*ABOUT THIS TASK*
Which lines in the records below contain the word "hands"? Copy each of them.
##########
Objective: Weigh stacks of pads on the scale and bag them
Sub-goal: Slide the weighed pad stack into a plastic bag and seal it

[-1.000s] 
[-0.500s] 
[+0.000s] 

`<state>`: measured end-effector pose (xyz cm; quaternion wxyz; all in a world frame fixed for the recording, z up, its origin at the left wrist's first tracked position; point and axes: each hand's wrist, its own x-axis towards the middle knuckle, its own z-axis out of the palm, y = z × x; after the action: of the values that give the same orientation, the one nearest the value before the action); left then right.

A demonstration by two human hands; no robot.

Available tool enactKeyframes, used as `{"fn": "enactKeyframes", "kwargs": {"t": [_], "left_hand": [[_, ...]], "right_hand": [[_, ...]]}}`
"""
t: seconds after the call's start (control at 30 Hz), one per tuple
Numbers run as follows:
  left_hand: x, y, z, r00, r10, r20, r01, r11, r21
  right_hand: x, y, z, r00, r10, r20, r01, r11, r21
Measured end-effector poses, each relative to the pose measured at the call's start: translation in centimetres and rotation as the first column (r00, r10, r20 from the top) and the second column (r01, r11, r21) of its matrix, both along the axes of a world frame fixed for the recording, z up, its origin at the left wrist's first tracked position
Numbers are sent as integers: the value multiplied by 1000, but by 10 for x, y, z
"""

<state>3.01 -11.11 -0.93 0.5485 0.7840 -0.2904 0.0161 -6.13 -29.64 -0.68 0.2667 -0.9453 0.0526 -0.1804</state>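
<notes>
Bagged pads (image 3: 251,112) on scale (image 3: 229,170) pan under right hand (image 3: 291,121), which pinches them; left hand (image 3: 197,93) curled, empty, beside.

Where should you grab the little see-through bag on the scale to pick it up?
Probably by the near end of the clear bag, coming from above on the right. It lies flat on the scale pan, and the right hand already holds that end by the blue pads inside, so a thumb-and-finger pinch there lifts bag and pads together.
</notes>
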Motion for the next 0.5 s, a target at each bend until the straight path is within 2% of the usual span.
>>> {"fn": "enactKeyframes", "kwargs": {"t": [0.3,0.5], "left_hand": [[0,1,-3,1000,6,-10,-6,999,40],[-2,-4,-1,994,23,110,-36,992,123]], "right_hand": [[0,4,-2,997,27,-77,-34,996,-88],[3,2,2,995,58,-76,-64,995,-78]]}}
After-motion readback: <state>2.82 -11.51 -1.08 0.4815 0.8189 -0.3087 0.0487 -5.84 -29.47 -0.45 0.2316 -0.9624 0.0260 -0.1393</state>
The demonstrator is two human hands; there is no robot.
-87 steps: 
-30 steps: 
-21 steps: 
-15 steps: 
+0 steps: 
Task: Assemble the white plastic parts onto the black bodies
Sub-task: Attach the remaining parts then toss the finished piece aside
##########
*SOLUTION FOR THIS TASK*
A demonstration by two human hands; no robot.
The demonstrator is two human hands; there is no robot.

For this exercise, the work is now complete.